Work to be completed: Reproduce word for word, from the entries below, the line with "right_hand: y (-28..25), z", the line with "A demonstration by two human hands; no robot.", and every line between them, and nothing more.

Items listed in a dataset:
/---

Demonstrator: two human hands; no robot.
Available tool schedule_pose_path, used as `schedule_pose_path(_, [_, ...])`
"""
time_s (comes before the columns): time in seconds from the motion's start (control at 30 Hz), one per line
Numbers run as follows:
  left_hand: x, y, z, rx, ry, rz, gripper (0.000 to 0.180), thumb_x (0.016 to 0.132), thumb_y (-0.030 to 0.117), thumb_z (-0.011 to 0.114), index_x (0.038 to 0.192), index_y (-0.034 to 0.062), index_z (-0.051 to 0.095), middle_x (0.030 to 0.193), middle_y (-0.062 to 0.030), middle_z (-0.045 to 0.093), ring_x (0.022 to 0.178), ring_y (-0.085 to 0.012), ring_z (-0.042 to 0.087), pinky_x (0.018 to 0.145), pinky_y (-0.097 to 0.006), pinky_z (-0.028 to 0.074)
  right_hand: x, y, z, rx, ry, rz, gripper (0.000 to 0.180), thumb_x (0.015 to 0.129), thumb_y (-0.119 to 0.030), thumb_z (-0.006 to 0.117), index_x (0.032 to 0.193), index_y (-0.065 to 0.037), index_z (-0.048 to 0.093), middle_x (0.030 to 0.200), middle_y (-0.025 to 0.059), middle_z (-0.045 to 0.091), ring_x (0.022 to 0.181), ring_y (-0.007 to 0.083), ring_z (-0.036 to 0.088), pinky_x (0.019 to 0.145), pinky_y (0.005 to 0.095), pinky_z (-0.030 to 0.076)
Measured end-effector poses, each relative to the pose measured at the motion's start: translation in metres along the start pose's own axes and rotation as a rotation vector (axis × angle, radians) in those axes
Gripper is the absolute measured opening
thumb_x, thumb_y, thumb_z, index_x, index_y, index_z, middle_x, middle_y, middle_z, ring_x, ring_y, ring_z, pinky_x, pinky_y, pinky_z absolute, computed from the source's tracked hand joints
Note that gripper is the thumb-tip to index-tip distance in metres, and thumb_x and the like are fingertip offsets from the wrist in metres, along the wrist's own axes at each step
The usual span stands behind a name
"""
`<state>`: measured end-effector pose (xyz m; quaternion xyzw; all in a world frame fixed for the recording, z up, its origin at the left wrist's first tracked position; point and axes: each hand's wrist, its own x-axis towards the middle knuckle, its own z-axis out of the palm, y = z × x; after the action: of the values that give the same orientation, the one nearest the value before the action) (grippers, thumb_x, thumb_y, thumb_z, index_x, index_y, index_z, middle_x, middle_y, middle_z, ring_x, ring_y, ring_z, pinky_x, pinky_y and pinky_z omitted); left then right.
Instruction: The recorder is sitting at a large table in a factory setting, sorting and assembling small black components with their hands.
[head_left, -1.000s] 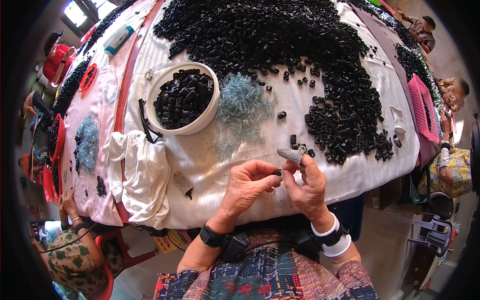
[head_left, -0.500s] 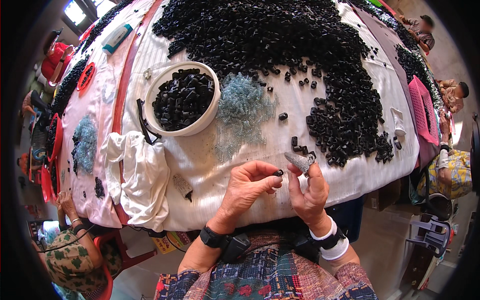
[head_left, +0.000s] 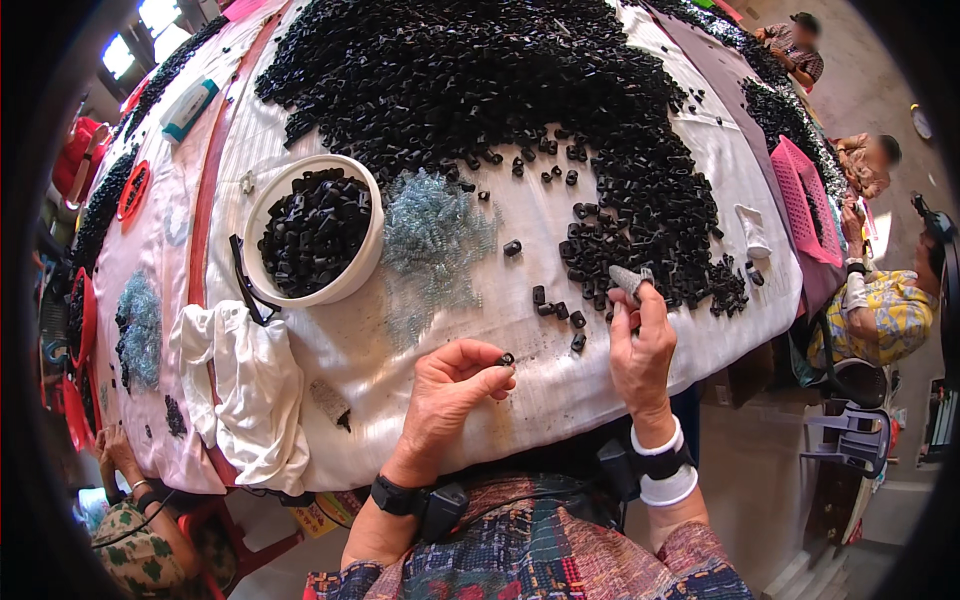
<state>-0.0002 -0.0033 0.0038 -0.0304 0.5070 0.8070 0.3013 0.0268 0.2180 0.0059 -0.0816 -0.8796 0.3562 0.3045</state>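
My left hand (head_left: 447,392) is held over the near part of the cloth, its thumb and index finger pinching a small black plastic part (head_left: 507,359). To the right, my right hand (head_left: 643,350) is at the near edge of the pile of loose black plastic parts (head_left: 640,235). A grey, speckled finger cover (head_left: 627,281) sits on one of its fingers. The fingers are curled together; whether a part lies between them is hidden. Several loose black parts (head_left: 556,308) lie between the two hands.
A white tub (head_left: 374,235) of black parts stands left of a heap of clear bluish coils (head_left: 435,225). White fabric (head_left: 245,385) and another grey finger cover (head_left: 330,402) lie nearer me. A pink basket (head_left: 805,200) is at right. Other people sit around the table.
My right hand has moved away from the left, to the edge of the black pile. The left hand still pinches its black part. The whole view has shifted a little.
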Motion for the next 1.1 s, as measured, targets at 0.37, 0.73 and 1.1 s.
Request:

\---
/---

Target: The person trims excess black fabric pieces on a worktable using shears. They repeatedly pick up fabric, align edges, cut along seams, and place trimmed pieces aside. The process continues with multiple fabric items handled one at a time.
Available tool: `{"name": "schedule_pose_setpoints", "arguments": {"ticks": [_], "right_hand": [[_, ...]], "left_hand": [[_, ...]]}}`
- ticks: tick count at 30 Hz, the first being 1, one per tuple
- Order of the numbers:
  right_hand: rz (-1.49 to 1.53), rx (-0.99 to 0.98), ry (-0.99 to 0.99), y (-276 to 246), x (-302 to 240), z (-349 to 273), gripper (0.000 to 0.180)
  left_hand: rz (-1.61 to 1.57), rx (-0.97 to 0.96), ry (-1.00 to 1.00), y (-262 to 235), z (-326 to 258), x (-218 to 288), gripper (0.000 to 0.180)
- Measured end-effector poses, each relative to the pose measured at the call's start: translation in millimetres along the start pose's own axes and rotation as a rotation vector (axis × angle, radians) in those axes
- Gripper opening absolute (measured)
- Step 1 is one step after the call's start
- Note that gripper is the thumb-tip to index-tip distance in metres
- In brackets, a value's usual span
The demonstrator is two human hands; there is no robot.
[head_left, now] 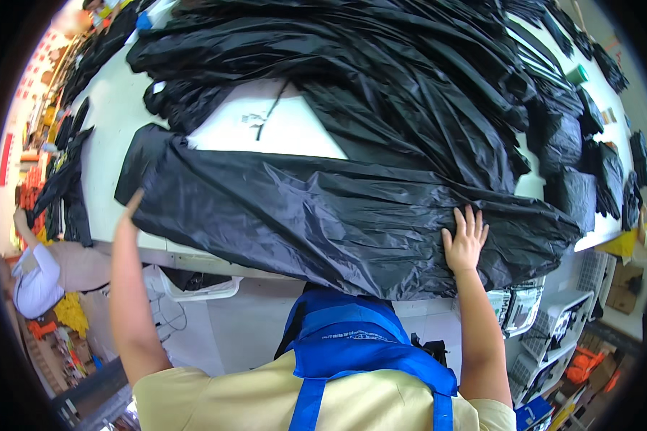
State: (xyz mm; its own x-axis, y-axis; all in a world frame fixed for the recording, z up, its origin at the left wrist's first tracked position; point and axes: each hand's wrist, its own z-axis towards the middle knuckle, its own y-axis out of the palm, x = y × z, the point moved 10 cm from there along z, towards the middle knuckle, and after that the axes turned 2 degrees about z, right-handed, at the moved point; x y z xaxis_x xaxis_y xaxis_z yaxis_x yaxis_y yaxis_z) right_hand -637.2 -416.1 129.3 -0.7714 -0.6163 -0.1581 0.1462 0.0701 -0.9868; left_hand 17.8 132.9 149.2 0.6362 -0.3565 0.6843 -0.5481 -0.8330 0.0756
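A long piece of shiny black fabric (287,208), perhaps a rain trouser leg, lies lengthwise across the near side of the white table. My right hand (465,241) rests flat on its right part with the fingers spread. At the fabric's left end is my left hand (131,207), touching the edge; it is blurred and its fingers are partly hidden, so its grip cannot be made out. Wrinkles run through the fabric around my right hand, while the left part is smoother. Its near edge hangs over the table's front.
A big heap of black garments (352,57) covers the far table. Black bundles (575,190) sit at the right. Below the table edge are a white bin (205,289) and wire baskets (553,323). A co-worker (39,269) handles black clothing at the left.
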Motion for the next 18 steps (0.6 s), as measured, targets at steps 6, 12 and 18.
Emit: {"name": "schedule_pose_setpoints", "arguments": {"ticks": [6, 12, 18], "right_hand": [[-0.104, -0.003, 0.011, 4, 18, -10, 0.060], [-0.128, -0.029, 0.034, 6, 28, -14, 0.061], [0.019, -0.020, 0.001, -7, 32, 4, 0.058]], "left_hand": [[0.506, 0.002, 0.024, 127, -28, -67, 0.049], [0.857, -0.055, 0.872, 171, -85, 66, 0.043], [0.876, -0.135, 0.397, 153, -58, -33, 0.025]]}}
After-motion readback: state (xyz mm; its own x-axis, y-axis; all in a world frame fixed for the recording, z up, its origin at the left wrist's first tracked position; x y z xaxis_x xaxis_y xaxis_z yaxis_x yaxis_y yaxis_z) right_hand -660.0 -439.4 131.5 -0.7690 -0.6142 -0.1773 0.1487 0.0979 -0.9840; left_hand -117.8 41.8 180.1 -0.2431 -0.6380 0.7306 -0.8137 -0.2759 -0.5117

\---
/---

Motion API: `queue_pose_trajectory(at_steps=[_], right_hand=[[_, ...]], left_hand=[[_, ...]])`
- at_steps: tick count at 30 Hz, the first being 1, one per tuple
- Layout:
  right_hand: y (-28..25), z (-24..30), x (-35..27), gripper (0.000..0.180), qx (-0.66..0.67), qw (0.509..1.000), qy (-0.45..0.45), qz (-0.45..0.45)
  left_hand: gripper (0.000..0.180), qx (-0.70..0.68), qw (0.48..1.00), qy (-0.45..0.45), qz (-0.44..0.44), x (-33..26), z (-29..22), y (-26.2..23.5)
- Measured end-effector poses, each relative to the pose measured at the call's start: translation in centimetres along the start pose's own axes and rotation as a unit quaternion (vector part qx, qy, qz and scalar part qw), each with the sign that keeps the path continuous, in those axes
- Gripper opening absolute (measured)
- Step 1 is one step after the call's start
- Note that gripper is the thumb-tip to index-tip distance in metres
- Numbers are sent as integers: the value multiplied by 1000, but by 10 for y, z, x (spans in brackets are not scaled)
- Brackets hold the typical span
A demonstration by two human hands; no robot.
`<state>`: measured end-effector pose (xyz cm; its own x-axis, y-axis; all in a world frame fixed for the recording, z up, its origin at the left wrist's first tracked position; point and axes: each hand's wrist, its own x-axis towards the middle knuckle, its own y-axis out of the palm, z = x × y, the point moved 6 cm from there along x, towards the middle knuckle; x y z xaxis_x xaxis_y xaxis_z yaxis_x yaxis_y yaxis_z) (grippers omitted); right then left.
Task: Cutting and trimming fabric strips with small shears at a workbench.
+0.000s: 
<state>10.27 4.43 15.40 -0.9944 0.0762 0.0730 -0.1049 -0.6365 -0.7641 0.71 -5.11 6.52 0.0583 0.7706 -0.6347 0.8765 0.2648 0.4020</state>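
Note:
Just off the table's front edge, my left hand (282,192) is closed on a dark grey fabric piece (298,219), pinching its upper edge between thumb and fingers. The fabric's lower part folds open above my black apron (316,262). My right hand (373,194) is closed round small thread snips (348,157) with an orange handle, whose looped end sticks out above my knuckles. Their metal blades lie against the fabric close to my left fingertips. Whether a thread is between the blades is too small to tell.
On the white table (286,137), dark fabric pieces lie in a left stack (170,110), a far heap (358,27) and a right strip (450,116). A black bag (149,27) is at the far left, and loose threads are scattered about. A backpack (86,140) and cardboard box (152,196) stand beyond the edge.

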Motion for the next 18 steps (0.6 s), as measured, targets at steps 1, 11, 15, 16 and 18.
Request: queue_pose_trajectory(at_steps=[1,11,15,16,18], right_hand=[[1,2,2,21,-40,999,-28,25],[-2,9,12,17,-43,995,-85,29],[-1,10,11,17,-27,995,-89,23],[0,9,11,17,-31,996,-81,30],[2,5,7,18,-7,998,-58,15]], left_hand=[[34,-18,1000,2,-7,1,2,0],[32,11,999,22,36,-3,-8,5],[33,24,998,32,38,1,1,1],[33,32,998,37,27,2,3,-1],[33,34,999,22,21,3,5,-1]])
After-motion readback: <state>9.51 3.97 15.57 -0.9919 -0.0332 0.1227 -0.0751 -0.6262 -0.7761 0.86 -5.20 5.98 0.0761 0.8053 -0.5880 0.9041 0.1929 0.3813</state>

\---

Solution below:
  right_hand: y (-28..25), z (-24..30), x (-35..27), gripper (0.000..0.180), qx (-0.66..0.67), qw (0.509..1.000), qy (-0.45..0.45), qz (-0.45..0.45)
  left_hand: gripper (0.000..0.180), qx (-0.70..0.68), qw (0.48..1.00), qy (-0.45..0.45), qz (-0.44..0.44), x (-33..26), z (-29..22), y (-26.2..23.5)
- Measured end-effector poses, each relative to the pose measured at the call's start: translation in centimetres along the start pose's own axes and rotation as a unit quaternion (vector part qx, qy, qz and scalar part qw), each with the sign that keeps the path continuous, in those axes
- Gripper opening absolute (measured)
- Step 1 is one step after the call's start
- Note that gripper is the thumb-tip to index-tip distance in metres
- Numbers are sent as integers: the value multiplied by 1000, but by 10 for y, z, x (spans in brackets are not scaled)
- Brackets hold the typical span
A demonstration by two human hands; no robot.

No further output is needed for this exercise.